Se você for capaz de manter o seu sangue frio quando os C-bonds
e todos os seus derivativos estiverem despencando nas bolsas de valores,
Se você for capaz de confiar num especulador de Wall Street,
mesmo sabendo que ele foi condenado por "insider trading",
Se você não temer se aventurar em joint ventures
com pessoas tão honestas quanto um capitalista russo,
Se for capaz de arriscar o seu, o meu, o nosso dinheiro
em novos negócios, tendo como sócios a turma do Casseta e Planeta,
Se você não se importar em manter um caixa dois e de mandar um grana pela conta CC5
quando os juízes, os policiais federais e a própria Receita estão correndo atrás de você…

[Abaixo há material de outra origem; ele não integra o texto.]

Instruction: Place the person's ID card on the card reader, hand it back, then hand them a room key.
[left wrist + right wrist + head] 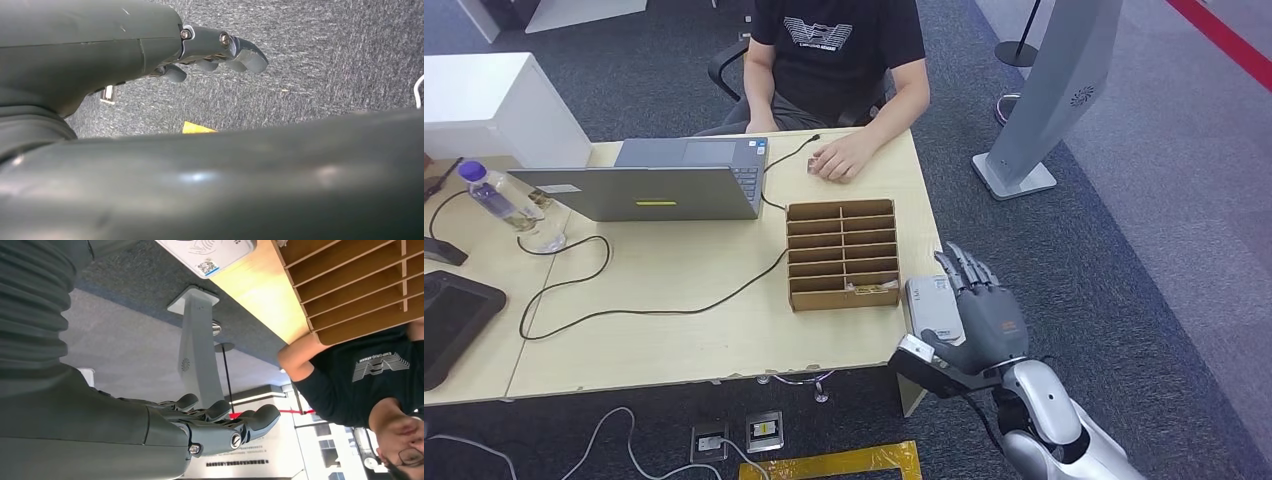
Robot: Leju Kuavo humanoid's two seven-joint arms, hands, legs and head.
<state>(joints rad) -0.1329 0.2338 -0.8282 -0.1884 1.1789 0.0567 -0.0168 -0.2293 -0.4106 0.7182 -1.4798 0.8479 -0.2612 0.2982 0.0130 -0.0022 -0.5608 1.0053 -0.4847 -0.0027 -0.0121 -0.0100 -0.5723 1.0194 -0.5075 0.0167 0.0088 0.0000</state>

Se você puder sonhar com algum monopólio de software
e conseguir escapar dos organismos antitrust da Europa e dos Estados Unidos,
Se você puder poluir à vontade algum país do Terceiro Mundo
e não precisar enfrentar regras nacionais e internacionais de controle ambiental,
Se puder pensar em alguma boa reserva de mercado garantindo exclusividade longeva
e puder implementá-la com a ajuda decisiva do Estado receptor do seu investimento,
Se você conseguir enfrentar as taxas de juros extorsivas dos banqueiros domésticos
com um empréstimo generoso, a taxa negativa, de algum banco estatal,
Se você lograr extrair uma isenção fiscal válida por 99 anos
e ainda assim obter participação estatal no capital da nova empresa…

Se você mantêm sua frota de superpetroleiros
com bandeira liberiana e mão-de-obra haitiana,
Se você conseguiu pegar o fundo de pensão das velhinhas aposentadas
e investiu todo o dinheiro delas no mercado de futuros da Coréia do Norte,
Se conversa sem restrições e ao mesmo tempo com gente do FED e da Via Campesina
assegurando a ambos que a solução está num capitalismo social de mercado (regulado),
Se você consegue vender um acordo de livre-comércio aos sindicatos de metalúrgicos
e ainda assim garantiu a eles que eles têm tudo a ganhar com a liberalização de mercados,
Se você conseguir apostar impassível na desvalorização do iene
com a mesma segurança com que se arrisca na valorização do peso argentino,
Se você aprecia, intelectualmente, as virtudes da Tobin Tax
mas sabe que, na prática, vai precisar mesmo de algumas infusões de hot money,
Se você pensa que a eliminação do risco-Brasil vai resultar em tributação mais baixa
e que a reforma da Justiça vai finalmente tirar do limbo aquele seu caso dos anos 1950…
Se você conseguir freqüentar com a mesma desenvoltura
os foros de Davos e de Porto Alegre, a OTAN e o movimento não-alinhado,
Se você quer moeda única, fundos de compensação e parlamento eleito pelo voto direto
e ainda assim pretender preservar a soberania e a autonomia nacionais,
Se você contentar a galera condenando publicamente as políticas de recessão do FMI
mas assegurar, por outro lado, a preservação, e até o aumento, do superávit primário,
Se você acha que está na hora de dar um basta ao ecologismo exagerado
e conseguir o apoio do Bush num programa de "emissões cientificamente controladas",
Se tem vacas milionárias, galinhas com conta em banco e porcos com piscina coberta
e garantir no Conselho Europeu que nada muda na Política Agrícola Comum,
Se você conseguir explorar crianças indianas e bengalis nas suas fábricas de juta
e assinar sem pestanejar manifestos pela cláusula social e petições de direitos humanos…
Se você fizer do superlucro uma virtude, da agiotagem uma prática respeitada
e da exploração de mão-de-obra feminina e infantil uma regra de vida,
Se você conseguir ganhar o título de empresário do ano e entrar no "Fortune 500"
mesmo praticando fraudes contábeis e comprando suas próprias ações incógnito,
Se puder falar ao mesmo tempo na Assembléia da UNE e numa reunião da TFP
relatando, sem ficar corado, que a vida inteira foi revolucionário (ou conservador),
Se concordar com os primeiros que um outro mundo é possível, uma outra América idem,
mas garantir sua felicidade terrena antes que turma do MST entre em campo,
Se puder aplicar sem pudor o neoliberalismo e as regras do Consenso de Washington
garantindo a todo mundo que está fazendo políticas sociais avançadas,
Então, meu caro amigo, meus parabéns de verdade, pois tudo na terra lhe pertence:
pois você conseguiu encarnar todas as promessas da globalização assimétrica!